Download or read book Pursuit of Paradise written by Georgene S. Dreishpoon and published by iUniverse. This book was released on 2010 with total page 221 pages. Available in PDF, EPUB and Kindle. Book excerpt: In l967, when Georgene Dreishpoon and her husband Irving read a National Geographic article about the Bahamas, a mental seed was planted that would sprout seven years later when they embarked on an unforgettable and magical ferry ride to the island of Green Turtle Cay in the Bahamas. In her fascinating memoir, Pursuit of Paradise, Dreishpoon shares her experiences as a member of an American family who sought a fishing retreat in the Bahamas and, in the process, discovered lifelong friendships and ultimately faced the fact that even in paradise, the realities of life lurk in the background. For sixty days a year, the Dreishpoons left their life in America and lived on an island that captured their imaginations and their souls. Through entertaining anecdotes, Dreishpoon provides a glimpse into how her family immersed themselves in a new culture, learned to communicate with local inhabitants, and acquired a taste for new food--all while cherishing their time together as they experienced a new adventure. Pursuit of Paradise chronicles nearly twenty-five years of amazing stories of one family's extraordinary experiences on a beautiful Bahamian island that affected their philosophy of living and loving forever.

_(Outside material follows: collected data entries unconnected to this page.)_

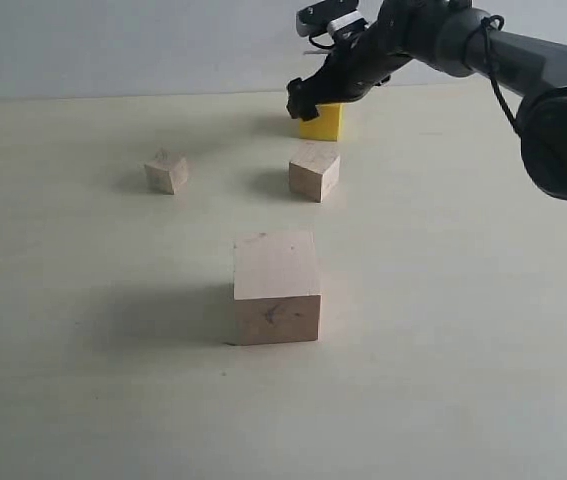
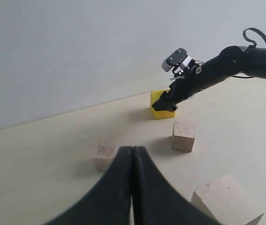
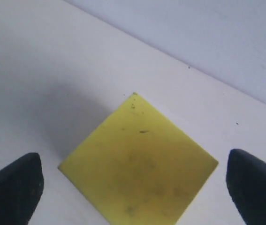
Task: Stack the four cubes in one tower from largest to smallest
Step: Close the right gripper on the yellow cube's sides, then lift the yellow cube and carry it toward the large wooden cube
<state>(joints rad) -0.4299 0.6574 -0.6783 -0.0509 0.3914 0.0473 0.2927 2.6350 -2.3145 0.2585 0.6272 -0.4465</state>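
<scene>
Four cubes stand apart on the pale table. The large wood cube (image 1: 276, 285) (image 2: 226, 201) is nearest. Behind it is the medium-small wood cube (image 1: 314, 170) (image 2: 183, 136), and the tiny wood cube (image 1: 167, 171) (image 2: 105, 156) is to the left. The yellow cube (image 1: 323, 122) (image 2: 160, 105) (image 3: 140, 164) stands at the back by the wall. My right gripper (image 1: 315, 103) (image 2: 168, 104) (image 3: 135, 187) hangs open just over it, one finger on each side and neither touching. My left gripper (image 2: 132, 149) is shut and empty, and the exterior view does not show it.
A grey wall (image 1: 123, 45) rises right behind the yellow cube. The right arm (image 1: 523, 60) reaches in from the right over the back of the table (image 1: 463, 330).
</scene>
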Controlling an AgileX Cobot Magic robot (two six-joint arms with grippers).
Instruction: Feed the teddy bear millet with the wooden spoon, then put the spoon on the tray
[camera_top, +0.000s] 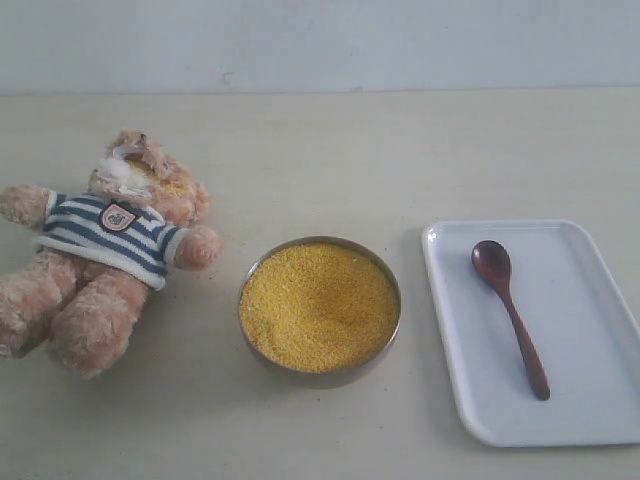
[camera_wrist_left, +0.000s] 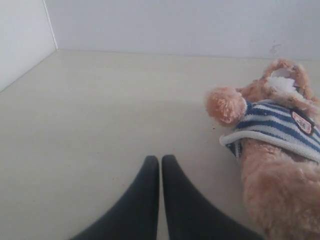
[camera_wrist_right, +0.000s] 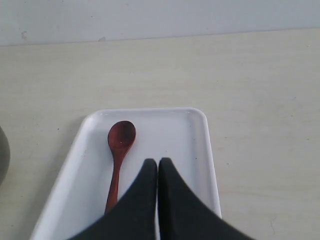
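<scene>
The teddy bear (camera_top: 105, 255) lies at the left of the table in its striped shirt, with yellow grains on its face. Millet (camera_top: 318, 305) fills the round metal bowl (camera_top: 391, 335) in the middle. The wooden spoon (camera_top: 508, 313) lies loose in the white tray (camera_top: 585, 410) at the right. My left gripper (camera_wrist_left: 160, 161) is shut on nothing, above bare table beside the teddy bear (camera_wrist_left: 277, 150). My right gripper (camera_wrist_right: 158, 163) is shut and empty, above the tray (camera_wrist_right: 197, 135) just beside the spoon (camera_wrist_right: 118, 157). Neither gripper shows in the exterior view.
A pale wall (camera_top: 320, 40) bounds the table's far edge. In the left wrist view a side wall (camera_wrist_left: 22, 35) meets the back wall at a corner. The bowl's grey edge (camera_wrist_right: 3, 155) shows in the right wrist view.
</scene>
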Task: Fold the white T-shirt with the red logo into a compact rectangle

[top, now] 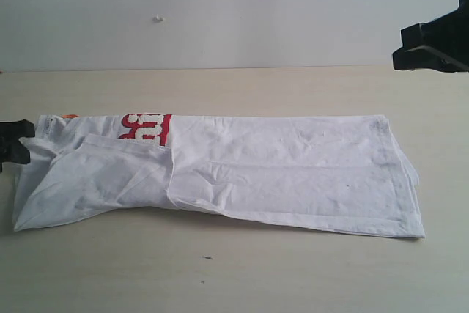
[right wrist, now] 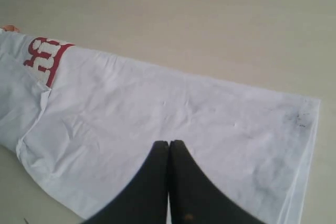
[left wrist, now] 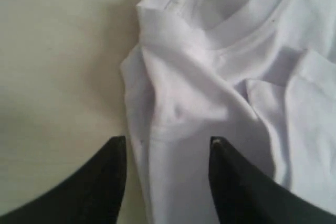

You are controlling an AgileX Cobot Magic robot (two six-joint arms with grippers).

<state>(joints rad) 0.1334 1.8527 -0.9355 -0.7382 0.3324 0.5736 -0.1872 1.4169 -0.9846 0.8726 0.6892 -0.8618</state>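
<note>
The white T-shirt (top: pixel 278 174) lies on the table as a long strip folded lengthwise, with its hem end at the right. Part of the red logo (top: pixel 146 128) shows on top near the left end, beside an orange tag (top: pixel 68 116). My left gripper (top: pixel 13 143) is at the shirt's left end. In the left wrist view it (left wrist: pixel 168 142) stands open, its fingers apart on either side of a ridge of cloth (left wrist: pixel 199 93) below the ribbed collar (left wrist: pixel 247 17). My right gripper (right wrist: pixel 169 142) is shut and empty, raised over the shirt (right wrist: pixel 157 108), and shows at the upper right (top: pixel 410 48).
The pale wooden table (top: pixel 234 269) runs wide around the shirt, with a plain light wall behind it. A small dark speck (top: pixel 207 258) lies on the table in front of the shirt.
</note>
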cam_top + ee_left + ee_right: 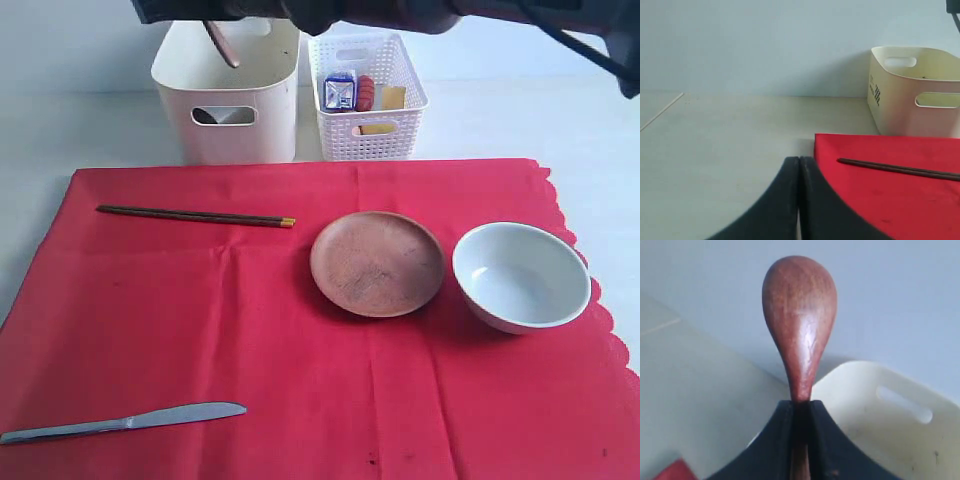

Book The Intellectual Landscape in the Works of J  M  Coetzee

Download or read book The Intellectual Landscape in the Works of J M Coetzee written by Timothy J. Mehigan and published by Boydell & Brewer. This book was released on 2018 with total page 354 pages. Available in PDF, EPUB and Kindle. Book excerpt: New essays examining the intellectual allegiances of Coetzee, arguably the most decorated and critically acclaimed writer of fiction in English today and a deeply intellectual and philosophical writer.

Book Land Tenure

Download or read book Land Tenure written by and published by . This book was released on 1919 with total page 1178 pages. Available in PDF, EPUB and Kindle. Book excerpt:

Book Color and Culture

Download or read book Color and Culture written by Ross Posnock and published by Harvard University Press. This book was released on 2009-07-01 with total page 367 pages. Available in PDF, EPUB and Kindle. Book excerpt: The coining of the term “intellectuals” in 1898 coincided with W. E. B. Du Bois’s effort to disseminate values and ideals unbounded by the color line. Du Bois’s ideal of a “higher and broader and more varied human culture” is at the heart of a cosmopolitan tradition that Color and Culture identifies as a missing chapter in American literary and cultural history. The book offers a much needed and startlingly new historical perspective on “black intellectuals” as a social category, ranging over a century—from Frederick Douglass to Patricia Williams, from Du Bois, Pauline Hopkins, and Charles Chesnutt to Nella Larsen, Zora Neale Hurston, and Alain Locke, from Ralph Ellison and James Baldwin to Samuel Delany and Adrienne Kennedy. These writers challenge two durable assumptions: that high culture is “white culture” and that racial uplift is the sole concern of the black intellectual. The remarkable tradition that this book recaptures, culminating in a cosmopolitan disregard for demands for racial “authenticity” and group solidarity, is strikingly at odds with the identity politics and multicultural movements of our day. In the Du Boisian tradition Ross Posnock identifies a universalism inseparable from the particular and open to ethnicity—an approach with the power to take us beyond the provincialism of postmodern tribalism.